§ **Exercise instructions**:
Whatever lines the data contains, output all of them unchanged.
»»
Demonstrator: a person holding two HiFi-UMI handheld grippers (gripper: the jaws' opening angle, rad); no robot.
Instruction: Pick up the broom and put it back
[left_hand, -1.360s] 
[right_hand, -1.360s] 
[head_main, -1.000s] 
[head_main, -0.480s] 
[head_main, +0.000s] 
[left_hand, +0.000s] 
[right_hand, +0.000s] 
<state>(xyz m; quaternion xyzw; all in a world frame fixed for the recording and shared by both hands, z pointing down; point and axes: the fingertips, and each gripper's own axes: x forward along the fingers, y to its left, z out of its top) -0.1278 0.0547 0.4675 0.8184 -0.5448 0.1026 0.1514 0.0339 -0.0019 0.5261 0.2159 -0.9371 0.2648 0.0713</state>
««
§ **Reply**:
Demonstrator: a person holding two HiFi-UMI handheld grippers (gripper: the jaws' opening angle, rad); no robot.
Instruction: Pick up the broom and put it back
[left_hand, -1.360s] 
[right_hand, -1.360s] 
[head_main, -1.000s] 
[head_main, -0.480s] 
[head_main, +0.000s] 
[left_hand, +0.000s] 
[right_hand, +0.000s] 
<state>(xyz m; quaternion xyzw; all in a world frame fixed for the recording and shared by both hands, z pointing down; point and axes: the fingertips, and each gripper's own axes: x forward along the fingers, y to its left, z out of its top) -0.1278 0.0547 0.4675 0.8184 -0.5448 0.1026 0.1514 0.0339 -0.0019 0.5261 0.2159 -0.9371 0.2648 0.0713</state>

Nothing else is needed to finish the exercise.